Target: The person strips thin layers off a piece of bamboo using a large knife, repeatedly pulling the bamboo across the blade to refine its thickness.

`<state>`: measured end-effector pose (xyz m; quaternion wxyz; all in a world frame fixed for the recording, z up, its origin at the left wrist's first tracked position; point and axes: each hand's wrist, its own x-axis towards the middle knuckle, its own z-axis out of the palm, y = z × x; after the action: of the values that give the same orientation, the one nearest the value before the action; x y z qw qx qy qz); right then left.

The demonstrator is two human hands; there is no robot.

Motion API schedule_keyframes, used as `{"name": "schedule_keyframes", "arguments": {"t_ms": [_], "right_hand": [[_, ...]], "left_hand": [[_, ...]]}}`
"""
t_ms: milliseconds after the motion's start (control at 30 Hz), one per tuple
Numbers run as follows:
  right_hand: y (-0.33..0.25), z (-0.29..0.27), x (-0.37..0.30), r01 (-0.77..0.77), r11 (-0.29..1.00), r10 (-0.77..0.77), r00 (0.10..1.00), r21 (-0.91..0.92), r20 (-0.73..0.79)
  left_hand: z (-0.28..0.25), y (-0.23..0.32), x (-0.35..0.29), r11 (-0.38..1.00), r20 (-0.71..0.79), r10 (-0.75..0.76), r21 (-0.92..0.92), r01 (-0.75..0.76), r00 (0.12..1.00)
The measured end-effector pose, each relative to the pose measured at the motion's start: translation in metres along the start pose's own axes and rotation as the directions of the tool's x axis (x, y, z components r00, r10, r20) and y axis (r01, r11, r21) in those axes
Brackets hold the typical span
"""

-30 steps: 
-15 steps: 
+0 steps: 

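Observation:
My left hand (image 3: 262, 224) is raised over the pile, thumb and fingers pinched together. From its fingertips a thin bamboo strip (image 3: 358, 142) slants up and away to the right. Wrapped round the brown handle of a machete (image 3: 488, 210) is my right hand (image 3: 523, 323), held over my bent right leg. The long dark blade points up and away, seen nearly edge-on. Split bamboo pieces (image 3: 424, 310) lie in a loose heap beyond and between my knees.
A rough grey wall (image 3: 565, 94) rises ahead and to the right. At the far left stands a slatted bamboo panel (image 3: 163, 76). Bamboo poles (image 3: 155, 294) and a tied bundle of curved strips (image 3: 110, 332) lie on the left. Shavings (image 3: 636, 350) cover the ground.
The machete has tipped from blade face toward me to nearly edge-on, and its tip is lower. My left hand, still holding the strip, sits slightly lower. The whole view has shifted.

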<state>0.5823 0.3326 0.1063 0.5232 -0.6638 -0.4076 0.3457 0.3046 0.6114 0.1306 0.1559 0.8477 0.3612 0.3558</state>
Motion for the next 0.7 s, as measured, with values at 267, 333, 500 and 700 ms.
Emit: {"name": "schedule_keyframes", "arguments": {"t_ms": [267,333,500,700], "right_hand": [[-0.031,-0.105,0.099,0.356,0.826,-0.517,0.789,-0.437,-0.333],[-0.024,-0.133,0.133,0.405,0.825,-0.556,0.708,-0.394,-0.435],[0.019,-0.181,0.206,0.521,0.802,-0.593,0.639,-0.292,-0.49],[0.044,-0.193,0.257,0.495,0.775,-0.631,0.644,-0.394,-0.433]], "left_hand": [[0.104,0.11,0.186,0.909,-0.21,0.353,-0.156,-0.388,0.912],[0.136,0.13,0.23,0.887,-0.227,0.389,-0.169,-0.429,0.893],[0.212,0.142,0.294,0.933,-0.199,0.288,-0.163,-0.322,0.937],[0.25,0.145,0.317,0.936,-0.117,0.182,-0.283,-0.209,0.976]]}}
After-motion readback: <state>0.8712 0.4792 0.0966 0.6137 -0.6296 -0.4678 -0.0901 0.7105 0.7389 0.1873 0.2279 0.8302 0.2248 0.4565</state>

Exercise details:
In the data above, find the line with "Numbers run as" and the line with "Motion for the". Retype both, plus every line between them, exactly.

Task answer:
Numbers run as follows:
  right_hand: y (-0.33..0.25), z (-0.29..0.27), x (-0.37..0.30), r01 (-0.77..0.77), r11 (-0.29..1.00), r10 (-0.77..0.77), r00 (0.10..1.00), r21 (-0.91..0.92), r20 (-0.73..0.79)
  left_hand: z (-0.28..0.25), y (-0.23..0.32), x (-0.35..0.29), r11 (-0.38..1.00), r20 (-0.71..0.79), r10 (-0.75..0.76), r21 (-0.92..0.92), r01 (-0.75..0.76), r00 (0.12..1.00)
The measured end-effector pose, each relative to the pose measured at the motion's start: translation in metres along the start pose's own axes and rotation as the directions of the tool's x axis (x, y, z components r00, r10, r20) and y axis (r01, r11, r21) in those axes
Brackets hold the typical span
"""

-30 steps: 
-15 steps: 
+0 steps: 

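Observation:
My left hand (image 3: 262, 224) is raised over the pile, thumb and fingers pinched together. From its fingertips a thin bamboo strip (image 3: 358, 142) slants up and away to the right. Wrapped round the brown handle of a machete (image 3: 488, 210) is my right hand (image 3: 523, 323), held over my bent right leg. The long dark blade points up and away, seen nearly edge-on. Split bamboo pieces (image 3: 424, 310) lie in a loose heap beyond and between my knees.
A rough grey wall (image 3: 565, 94) rises ahead and to the right. At the far left stands a slatted bamboo panel (image 3: 163, 76). Bamboo poles (image 3: 155, 294) and a tied bundle of curved strips (image 3: 110, 332) lie on the left. Shavings (image 3: 636, 350) cover the ground.
The machete has tipped from blade face toward me to nearly edge-on, and its tip is lower. My left hand, still holding the strip, sits slightly lower. The whole view has shifted.
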
<state>0.5823 0.3326 0.1063 0.5232 -0.6638 -0.4076 0.3457 0.3046 0.6114 0.1306 0.1559 0.8477 0.3612 0.3558</state>
Motion for the next 0.7 s, as measured, with values at 267, 333, 500 and 700 ms.

The given answer completes the exercise.